▶ _PROMPT_: What lines of the data hold the string "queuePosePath"? Pull each one out.

▶ _DATA TO USE_:
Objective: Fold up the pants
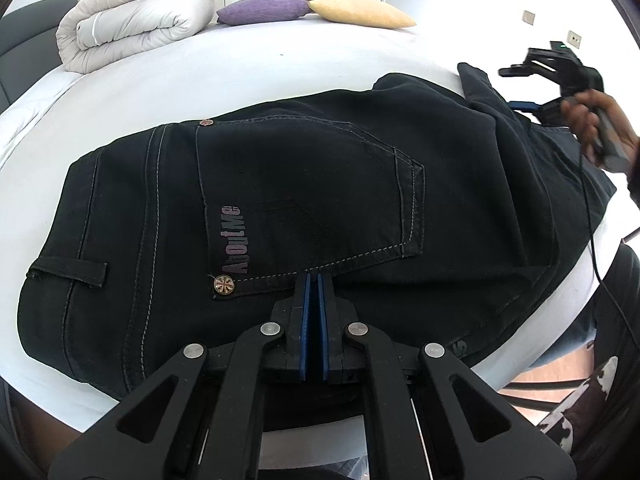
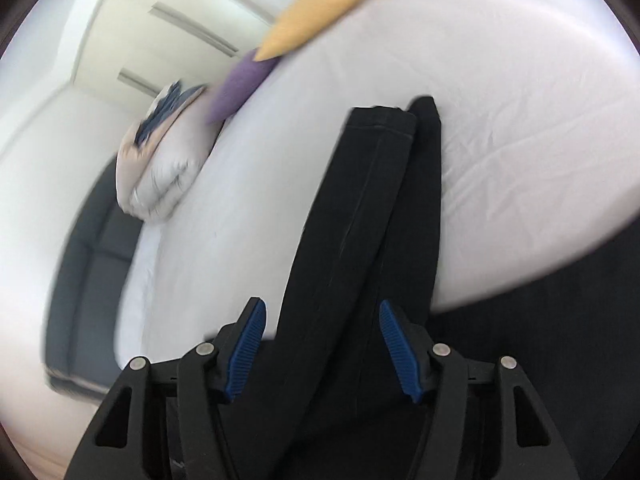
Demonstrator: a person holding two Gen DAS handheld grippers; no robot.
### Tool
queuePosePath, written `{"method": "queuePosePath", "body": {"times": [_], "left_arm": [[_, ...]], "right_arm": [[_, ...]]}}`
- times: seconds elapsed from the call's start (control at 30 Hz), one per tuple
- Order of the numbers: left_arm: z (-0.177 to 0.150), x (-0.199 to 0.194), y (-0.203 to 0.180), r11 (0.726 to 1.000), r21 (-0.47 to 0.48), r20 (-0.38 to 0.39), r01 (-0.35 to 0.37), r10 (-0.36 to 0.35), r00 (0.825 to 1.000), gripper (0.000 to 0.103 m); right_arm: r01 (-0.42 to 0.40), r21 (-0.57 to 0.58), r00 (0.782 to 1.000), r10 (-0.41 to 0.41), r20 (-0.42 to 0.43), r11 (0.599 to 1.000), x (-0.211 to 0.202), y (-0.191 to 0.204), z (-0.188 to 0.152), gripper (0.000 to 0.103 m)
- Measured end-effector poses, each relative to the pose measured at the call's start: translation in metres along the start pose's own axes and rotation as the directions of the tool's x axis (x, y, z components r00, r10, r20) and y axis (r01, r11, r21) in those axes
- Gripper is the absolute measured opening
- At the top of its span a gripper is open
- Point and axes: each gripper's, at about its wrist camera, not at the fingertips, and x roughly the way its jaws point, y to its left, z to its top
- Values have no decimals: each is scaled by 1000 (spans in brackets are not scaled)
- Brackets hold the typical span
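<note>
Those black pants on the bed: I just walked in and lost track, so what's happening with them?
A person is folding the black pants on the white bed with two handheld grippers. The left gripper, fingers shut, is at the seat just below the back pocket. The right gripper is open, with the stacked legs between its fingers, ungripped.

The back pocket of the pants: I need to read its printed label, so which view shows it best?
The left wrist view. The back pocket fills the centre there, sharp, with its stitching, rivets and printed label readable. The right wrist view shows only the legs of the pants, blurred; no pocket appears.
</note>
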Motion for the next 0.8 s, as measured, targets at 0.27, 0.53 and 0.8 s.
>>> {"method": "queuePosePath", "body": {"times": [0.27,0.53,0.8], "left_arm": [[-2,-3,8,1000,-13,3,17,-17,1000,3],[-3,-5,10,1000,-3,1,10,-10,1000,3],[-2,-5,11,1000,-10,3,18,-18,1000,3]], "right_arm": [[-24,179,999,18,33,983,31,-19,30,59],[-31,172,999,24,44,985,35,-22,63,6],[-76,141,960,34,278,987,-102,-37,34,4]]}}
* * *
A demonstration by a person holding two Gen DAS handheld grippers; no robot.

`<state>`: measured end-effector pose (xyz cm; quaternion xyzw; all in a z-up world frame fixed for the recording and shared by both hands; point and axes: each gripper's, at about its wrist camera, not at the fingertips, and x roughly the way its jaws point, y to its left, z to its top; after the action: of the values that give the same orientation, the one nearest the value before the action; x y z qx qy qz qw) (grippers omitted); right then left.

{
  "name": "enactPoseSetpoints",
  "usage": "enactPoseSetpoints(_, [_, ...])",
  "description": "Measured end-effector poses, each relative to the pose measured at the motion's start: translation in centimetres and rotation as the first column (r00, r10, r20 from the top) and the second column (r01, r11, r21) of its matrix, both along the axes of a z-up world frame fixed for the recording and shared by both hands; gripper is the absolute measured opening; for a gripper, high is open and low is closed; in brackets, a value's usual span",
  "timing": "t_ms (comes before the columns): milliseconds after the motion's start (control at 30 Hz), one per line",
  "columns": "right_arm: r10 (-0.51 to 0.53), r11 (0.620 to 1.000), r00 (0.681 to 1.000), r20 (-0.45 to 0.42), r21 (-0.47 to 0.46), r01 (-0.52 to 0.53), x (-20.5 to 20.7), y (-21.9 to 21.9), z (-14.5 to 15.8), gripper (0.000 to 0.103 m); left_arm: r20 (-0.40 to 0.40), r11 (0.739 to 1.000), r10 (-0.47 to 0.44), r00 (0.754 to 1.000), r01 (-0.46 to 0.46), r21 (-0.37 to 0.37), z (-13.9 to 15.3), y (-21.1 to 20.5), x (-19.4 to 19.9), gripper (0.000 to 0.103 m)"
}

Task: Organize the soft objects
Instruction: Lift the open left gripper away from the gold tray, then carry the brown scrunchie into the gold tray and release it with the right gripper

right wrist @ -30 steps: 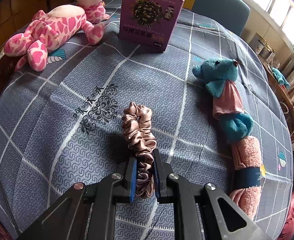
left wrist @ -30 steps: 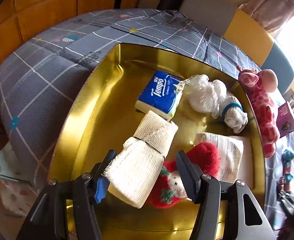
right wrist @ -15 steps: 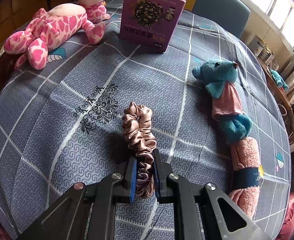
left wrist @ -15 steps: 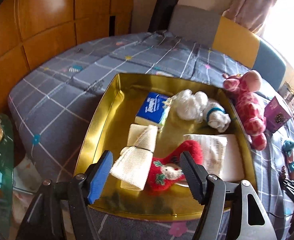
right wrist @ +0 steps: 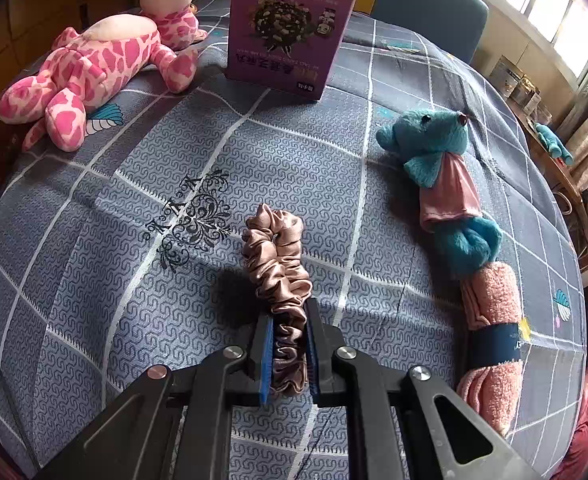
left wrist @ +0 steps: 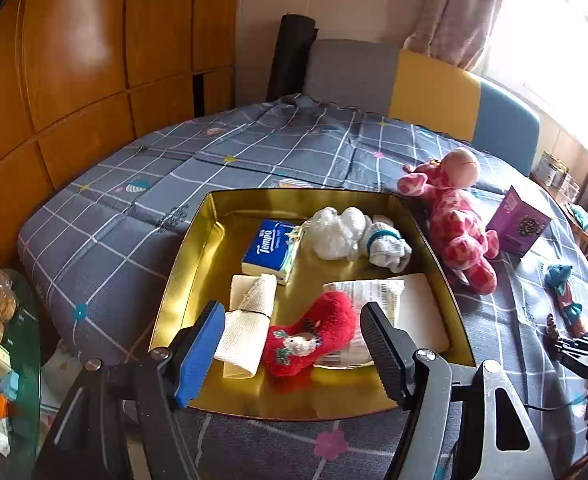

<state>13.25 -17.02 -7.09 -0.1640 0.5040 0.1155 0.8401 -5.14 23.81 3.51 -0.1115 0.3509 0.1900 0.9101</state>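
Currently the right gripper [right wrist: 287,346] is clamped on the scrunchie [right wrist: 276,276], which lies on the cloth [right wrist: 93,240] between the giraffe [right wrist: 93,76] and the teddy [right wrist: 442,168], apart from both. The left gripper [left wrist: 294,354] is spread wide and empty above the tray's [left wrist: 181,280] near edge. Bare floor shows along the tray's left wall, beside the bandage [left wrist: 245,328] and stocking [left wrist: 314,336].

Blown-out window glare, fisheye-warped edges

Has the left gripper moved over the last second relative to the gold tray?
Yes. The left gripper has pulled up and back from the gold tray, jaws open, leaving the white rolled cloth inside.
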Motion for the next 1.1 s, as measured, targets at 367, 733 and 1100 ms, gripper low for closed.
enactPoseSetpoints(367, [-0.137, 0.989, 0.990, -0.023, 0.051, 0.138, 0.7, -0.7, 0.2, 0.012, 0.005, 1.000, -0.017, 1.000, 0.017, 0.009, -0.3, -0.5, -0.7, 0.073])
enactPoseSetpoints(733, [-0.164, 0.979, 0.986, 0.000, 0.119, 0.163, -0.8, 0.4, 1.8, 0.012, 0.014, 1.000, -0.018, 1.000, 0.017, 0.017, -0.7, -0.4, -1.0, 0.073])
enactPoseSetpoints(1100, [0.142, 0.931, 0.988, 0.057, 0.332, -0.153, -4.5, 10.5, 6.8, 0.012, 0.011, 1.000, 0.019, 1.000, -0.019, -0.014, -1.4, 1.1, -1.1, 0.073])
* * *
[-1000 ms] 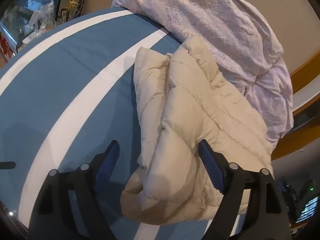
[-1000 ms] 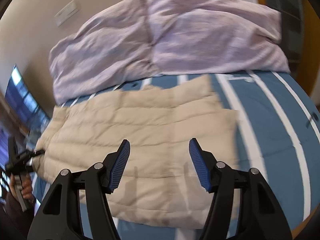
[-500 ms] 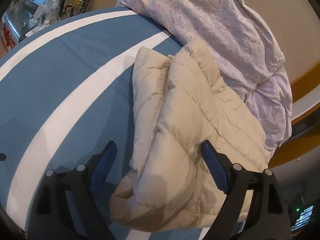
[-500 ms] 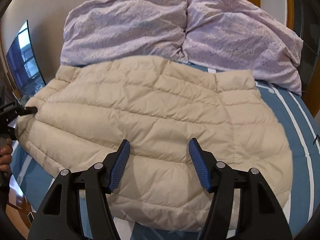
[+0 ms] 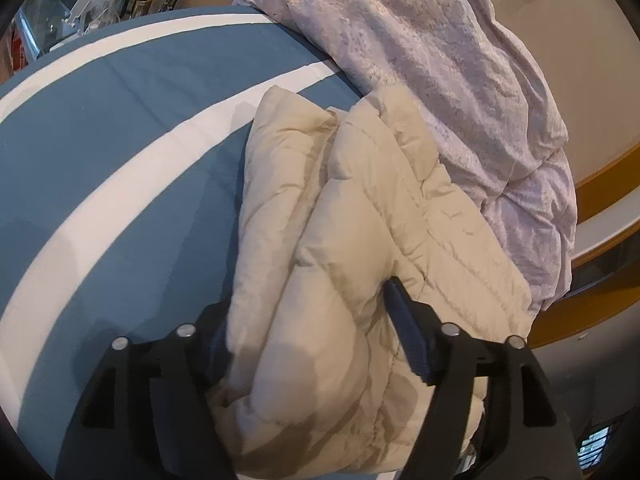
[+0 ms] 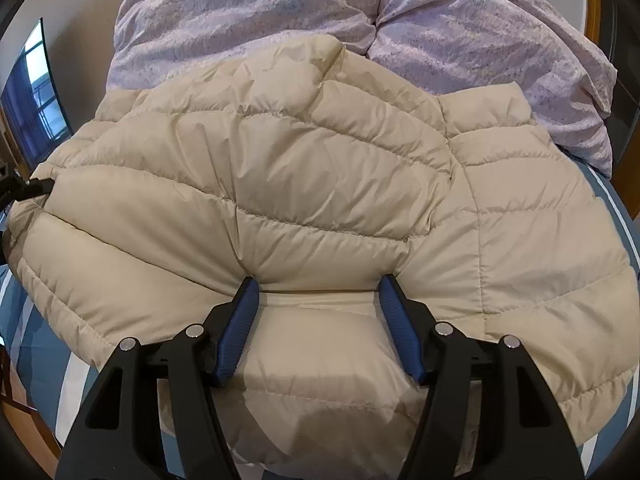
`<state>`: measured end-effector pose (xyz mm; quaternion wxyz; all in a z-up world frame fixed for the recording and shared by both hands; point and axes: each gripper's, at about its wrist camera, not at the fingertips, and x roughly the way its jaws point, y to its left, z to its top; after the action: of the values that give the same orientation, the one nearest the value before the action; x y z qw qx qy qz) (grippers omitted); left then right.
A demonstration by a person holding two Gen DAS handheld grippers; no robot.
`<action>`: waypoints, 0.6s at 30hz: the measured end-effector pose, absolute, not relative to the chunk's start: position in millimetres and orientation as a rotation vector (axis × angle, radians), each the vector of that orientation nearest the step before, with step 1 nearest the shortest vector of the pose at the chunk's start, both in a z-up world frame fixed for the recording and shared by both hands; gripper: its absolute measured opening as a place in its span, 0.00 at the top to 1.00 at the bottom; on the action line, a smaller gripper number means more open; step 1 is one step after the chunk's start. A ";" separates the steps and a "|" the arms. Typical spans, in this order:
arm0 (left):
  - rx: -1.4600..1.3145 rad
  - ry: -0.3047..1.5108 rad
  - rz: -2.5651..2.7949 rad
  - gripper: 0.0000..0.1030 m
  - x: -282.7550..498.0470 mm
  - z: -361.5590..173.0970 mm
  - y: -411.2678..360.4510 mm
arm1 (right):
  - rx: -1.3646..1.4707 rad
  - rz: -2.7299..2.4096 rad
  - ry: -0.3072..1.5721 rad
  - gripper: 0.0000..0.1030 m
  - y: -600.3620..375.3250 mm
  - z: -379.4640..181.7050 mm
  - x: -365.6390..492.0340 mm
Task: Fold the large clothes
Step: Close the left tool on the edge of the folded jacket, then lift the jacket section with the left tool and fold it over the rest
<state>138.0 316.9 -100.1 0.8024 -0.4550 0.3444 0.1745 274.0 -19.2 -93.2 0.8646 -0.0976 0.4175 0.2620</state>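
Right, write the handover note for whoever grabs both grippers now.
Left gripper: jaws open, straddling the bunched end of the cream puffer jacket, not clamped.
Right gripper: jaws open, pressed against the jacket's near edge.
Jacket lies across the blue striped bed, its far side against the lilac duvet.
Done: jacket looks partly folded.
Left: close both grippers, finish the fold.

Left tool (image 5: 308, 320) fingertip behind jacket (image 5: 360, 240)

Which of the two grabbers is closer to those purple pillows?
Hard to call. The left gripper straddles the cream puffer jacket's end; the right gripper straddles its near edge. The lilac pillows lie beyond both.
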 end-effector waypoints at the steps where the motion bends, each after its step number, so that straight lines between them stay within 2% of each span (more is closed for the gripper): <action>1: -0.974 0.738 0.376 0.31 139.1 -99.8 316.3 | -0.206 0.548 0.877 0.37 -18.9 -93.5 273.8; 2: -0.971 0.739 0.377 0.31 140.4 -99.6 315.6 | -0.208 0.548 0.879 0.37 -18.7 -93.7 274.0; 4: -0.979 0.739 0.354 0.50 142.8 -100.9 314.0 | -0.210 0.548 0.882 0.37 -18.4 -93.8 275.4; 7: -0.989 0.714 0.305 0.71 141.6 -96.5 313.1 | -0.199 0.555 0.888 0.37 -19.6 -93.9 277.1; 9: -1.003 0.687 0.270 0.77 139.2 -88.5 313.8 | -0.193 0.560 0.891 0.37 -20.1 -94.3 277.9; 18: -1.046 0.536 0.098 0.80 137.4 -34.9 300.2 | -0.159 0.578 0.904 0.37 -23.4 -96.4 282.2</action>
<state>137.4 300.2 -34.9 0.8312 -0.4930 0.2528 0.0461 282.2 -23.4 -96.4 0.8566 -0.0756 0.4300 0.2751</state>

▶ _SOLUTION TO THE EXERCISE_:
queuePosePath, written `{"method": "queuePosePath", "body": {"times": [_], "left_arm": [[_, ...]], "right_arm": [[_, ...]]}}`
>>> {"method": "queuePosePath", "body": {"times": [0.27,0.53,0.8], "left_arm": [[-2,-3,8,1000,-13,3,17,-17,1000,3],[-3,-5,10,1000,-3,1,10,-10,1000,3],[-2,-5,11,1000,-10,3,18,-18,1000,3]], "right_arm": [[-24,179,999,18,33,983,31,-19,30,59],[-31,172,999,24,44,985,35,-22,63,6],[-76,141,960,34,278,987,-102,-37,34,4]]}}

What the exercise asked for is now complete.